The researchers showed that the signal recognition particle (SRP), present in all living organisms, identifies correct proteins already during their synthesis.
Proteins are synthesized on ribosomes, functional units within the cell, which release proteins via a tunnel to the inner part of the cell. They are then sorted according to a pattern: Proteins to be transported contain an amino acid sequence which serves as a recognition signal for cellular sorting complexes. SRP is one of these complexes.
It occurs in bacteria and in organisms with nucleated cells, and is responsible for the recognition of membrane proteins. From earlier investigations, the researchers knew that SRP recognizes membrane proteins even before they are fully synthesized. But there was debate over exactly when. At first it was assumed that the signal sequence had to have emerged completely from the ribosome protein tunnel for the membrane protein to be recognized. But subsequent work indicated that identification took place long before the signal sequence left the ribosome. The new Freiburg research confirms this.

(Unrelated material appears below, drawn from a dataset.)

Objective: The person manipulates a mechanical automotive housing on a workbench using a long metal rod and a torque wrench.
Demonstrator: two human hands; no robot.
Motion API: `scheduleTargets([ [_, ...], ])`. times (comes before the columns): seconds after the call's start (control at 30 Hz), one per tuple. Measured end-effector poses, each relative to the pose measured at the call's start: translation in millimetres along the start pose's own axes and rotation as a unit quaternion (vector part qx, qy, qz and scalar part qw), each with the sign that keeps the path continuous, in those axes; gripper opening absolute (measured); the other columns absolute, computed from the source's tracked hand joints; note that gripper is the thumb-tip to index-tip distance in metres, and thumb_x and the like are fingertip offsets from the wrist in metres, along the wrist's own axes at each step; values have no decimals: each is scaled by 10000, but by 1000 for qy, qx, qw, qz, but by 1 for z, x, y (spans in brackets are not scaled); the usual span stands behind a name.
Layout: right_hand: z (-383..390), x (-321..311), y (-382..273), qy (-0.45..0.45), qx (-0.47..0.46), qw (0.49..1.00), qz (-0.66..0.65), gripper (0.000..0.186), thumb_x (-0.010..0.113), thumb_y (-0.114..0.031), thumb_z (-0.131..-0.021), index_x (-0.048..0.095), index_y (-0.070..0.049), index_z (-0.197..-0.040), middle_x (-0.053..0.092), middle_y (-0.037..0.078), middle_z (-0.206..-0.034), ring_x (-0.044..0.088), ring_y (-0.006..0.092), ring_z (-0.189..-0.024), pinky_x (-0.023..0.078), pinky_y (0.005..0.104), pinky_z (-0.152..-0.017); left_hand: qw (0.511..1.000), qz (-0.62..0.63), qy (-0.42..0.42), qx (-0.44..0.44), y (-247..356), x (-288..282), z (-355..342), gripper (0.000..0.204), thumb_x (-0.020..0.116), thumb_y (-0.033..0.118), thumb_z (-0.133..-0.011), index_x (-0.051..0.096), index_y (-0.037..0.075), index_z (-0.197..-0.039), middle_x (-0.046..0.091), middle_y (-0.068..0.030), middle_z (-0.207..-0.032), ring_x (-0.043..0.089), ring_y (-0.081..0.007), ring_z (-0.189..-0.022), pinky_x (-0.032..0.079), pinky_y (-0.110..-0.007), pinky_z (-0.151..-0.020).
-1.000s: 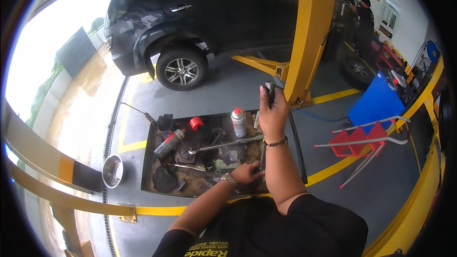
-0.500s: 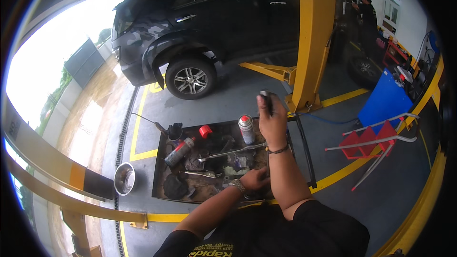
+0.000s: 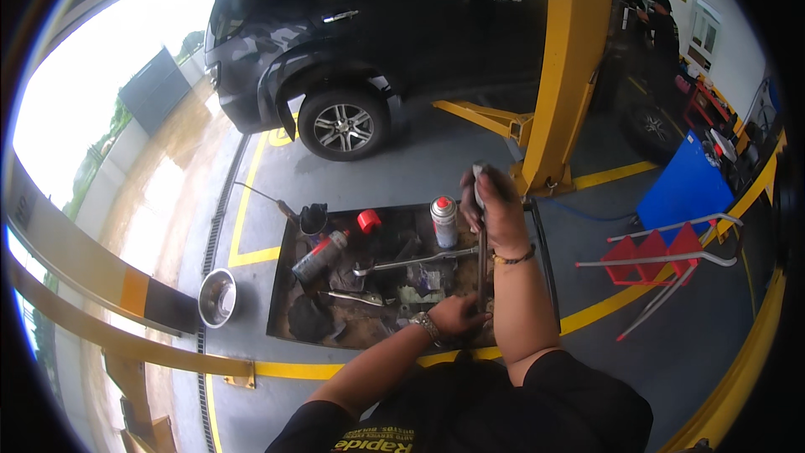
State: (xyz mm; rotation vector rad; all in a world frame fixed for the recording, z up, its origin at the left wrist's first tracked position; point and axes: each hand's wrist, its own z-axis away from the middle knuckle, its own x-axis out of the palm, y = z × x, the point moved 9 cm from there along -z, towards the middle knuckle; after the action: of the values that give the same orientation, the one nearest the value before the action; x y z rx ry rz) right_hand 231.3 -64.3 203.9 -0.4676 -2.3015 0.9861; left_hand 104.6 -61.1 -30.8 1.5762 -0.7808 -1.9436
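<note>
Turned the right hand since the earlier frame, baring more of a long, thin, dark metal rod; gripping its far end right-handed and its near end with the left hand, above the right side of a black-rimmed rectangular tray.

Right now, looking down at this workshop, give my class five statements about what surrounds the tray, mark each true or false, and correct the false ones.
1. A shiny round metal bowl sits outside the black-rimmed tray, to its left. True.
2. The bare right hand is empty. False: the right hand is closed around a grey object.
3. A pale spray can with a red top stands upright in the tray. True.
4. The black-tyred wheel with silver spokes lies in the tray. False: the wheel is mounted on the dark vehicle.
5. A red stepped frame with grey tubular rails is right of the tray. True.
</note>
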Motion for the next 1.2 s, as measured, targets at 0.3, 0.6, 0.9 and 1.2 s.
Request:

The researchers used a technique which enabled them to examine the contacts between the ribosome and SRP right down to the level of individual amino acids – the very building-blocks of proteins. The team showed that SRP scans the ribosome protein tunnel to find potential substrate proteins. When it recognizes a protein of the right kind, it retracts to the end of the tunnel and positions its binding pocket in order to form a stable complex with the membrane protein.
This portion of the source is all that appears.